Kevin Goldstein: I've heard the same rumor, so there's definitely some smoke there at least.
We'll have to see what "cheap" means; with the level of talent in this year's draft, it may not mean much. The Pirates will never admit to this strategy, and with the lack of top talent available, they can very plausibly claim they picked who they wanted most even if they actually picked for value.
One problem with this strategy, though, is that the Sano-signing season doesn't begin until several weeks after the draft, so the Pirates had better have a pretty good idea that they can sign Sano (whose name, as BP notes in another recent article, is pronounced like Robinson Cano) before they pull something like this.
If money is a concern (and frankly I don't see why the Pirates shouldn't pony up the money to sign Sano and the best available first round draft pick), I've actually got an even better idea. Why not pick someone who's perceived as a very tough sign--someone like Georgia high school outfielder Donavan Tate, who may choose football instead:
Tate's stock is falling. Some teams have him No. 2 or No. 3 on their board, but that number seems to be dwindling. Football scholarship + some questions on the bat + $6 million price tag has equaled a softer Donavan Tate market.
(Tate is just an example; it doesn't have to be him if the Bucs don't believe in him, just someone with a lot of upside who might not sign.)
Anyway, take Tate, and don't sign him until after the Latin American signing period starts. Then make a serious push to sign Sano. If it works and there's not much money left over, lowball Tate, let him go play football, and collect the fifth overall pick in what could be a much stronger draft next year. (Under the new draft rules, you get essentially the same pick the next year if you don't sign your first-rounder.) If Sano signs elsewhere, pay the extra money to sign Tate.
Q: Given the extreme dearth of pitching talent in the Pirates' minor league system, and the significantly higher impact pitchers contribute relative to position players, is there a reason the Pirates wouldn't simply take the shotgun approach and draft starting pitchers in every round of the draft?
Perhaps that is extreme, but at least it would seem there is value in taking a disproportionate number of pitchers. If even only one or two pan out, it would change the entire complexion of the team.
Joe Willis of Edgewood
KOVACEVIC: Crazy as that sounds, your idea might have some merit, Joe.
There all kinds of mitigating factors, obviously, not the least of which is that you are not going to find 50 pitchers worthwhile. But focusing on adding all kinds of arms ... hey, why not? The bonuses, once you get past the top third of the draft, almost invariably are four-figure signings, so the expenditure would be minimal.
I wrote during Dave Littlefield's tenure that it was difficult to explain how a terrible system would sign only 27-28 of its 50 picks, and I echoed that last year when the current management signed 32. Yes, that is slightly above the industry norm. But the Pirates' system is well shy of the industry norm.

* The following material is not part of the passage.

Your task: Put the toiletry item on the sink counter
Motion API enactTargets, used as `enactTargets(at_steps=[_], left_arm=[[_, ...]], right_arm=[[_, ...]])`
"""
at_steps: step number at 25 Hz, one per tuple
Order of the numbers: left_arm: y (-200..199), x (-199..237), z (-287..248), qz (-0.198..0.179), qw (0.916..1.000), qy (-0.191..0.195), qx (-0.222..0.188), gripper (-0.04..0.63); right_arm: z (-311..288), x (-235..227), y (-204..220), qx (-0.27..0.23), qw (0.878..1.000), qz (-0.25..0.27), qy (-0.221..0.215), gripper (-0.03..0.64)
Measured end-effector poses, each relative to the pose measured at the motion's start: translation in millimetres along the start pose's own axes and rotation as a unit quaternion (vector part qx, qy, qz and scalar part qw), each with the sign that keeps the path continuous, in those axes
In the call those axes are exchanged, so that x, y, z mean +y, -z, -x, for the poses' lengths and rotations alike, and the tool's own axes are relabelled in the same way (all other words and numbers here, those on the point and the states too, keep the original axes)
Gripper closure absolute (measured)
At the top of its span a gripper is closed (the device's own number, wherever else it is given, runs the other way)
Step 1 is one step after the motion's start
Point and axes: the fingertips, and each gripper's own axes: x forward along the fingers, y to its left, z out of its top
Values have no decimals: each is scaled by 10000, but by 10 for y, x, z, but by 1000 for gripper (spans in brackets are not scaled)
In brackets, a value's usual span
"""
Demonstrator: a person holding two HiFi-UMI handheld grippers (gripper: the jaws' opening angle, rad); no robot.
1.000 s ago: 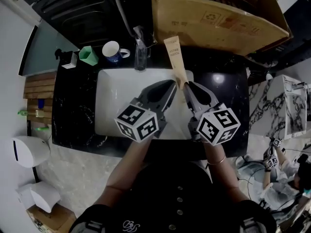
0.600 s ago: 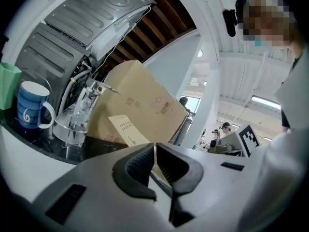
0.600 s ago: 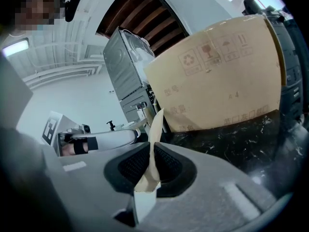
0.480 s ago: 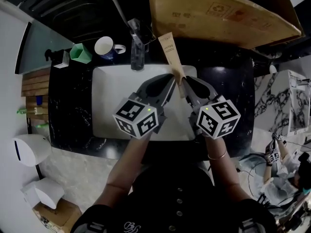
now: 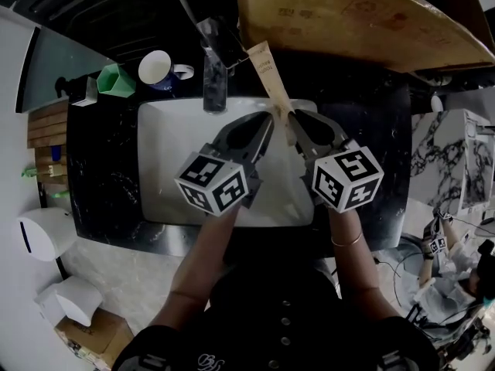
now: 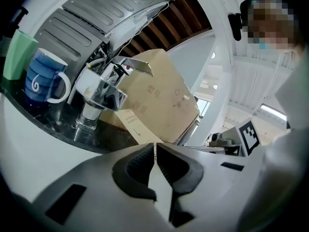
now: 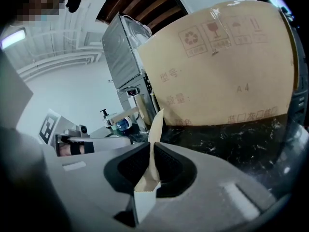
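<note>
A long beige toiletry box (image 5: 267, 72) hangs tilted over the back rim of the white sink (image 5: 166, 161), its upper end leaning left toward the faucet (image 5: 213, 68). Both grippers hold its lower end. My left gripper (image 5: 271, 120) is shut with a thin edge of the box pinched between its pads, and the printed box (image 6: 136, 125) runs on beyond them in the left gripper view. My right gripper (image 5: 293, 117) is shut on the box's end, and in the right gripper view the box (image 7: 156, 124) rises from between the pads.
A black marble counter (image 5: 104, 176) surrounds the sink. A blue and white mug (image 5: 157, 68) and a green cup (image 5: 116, 79) stand at its back left. A large cardboard box (image 5: 363, 22) fills the back right. A white dispenser (image 5: 42, 234) sits at the far left.
Both grippers have sunk a little over the sink, still holding the box between them. The box's upper end now leans further left, closer to the faucet.
</note>
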Motion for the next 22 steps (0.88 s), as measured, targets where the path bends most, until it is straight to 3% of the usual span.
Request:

I'm all for thinking outside the box, but there are a couple other reasons the Pirates can't draft 50 pitchers. First, their system needs hitters too. And second, while the point of minor league rosters is to develop prospects and not to win games, you still have to think about mundane stuff like filling rosters and making sure everyone who needs playing time can get it. The Pirates drafted two college shortstops (Jordy Mercer and Chase D'Arnaud) in the first four rounds of last year's draft, and even that caused minor problems. Mercer had to be sent to a level too high so that both of them could play shortstop every day, and now he's struggling to keep his head above water in Lynchburg while D'Arnaud plays shortstop at West Virginia. (This mess also contributed to the collapse of last year's State College team, which would have been better with Mercer on it.) If you sign 30 pitchers, good luck finding playing time for all of them at appropriate levels.
-P- Speaking of the draft, MLB.com projects the Pirates will take former Missouri pitcher Aaron Crow with the fourth overall pick, but points out that there's enough pitching depth in the draft that the Bucs could grab a hitter with their first overall pick and wait until their two second round picks to start taking pitching.
-P- Ryan Doumit just had a CT scan that came back fine, so he can start doing baseball-related rehab. He could be back in a couple of weeks. Which is great, because the Jason Jaramillo / Robinzon Diaz tandem has cooled off in the past couple of weeks, although they've filled in admirably overall.
-P- Carlos Zambrano has received a six-game suspension for his outburst on Wednesday.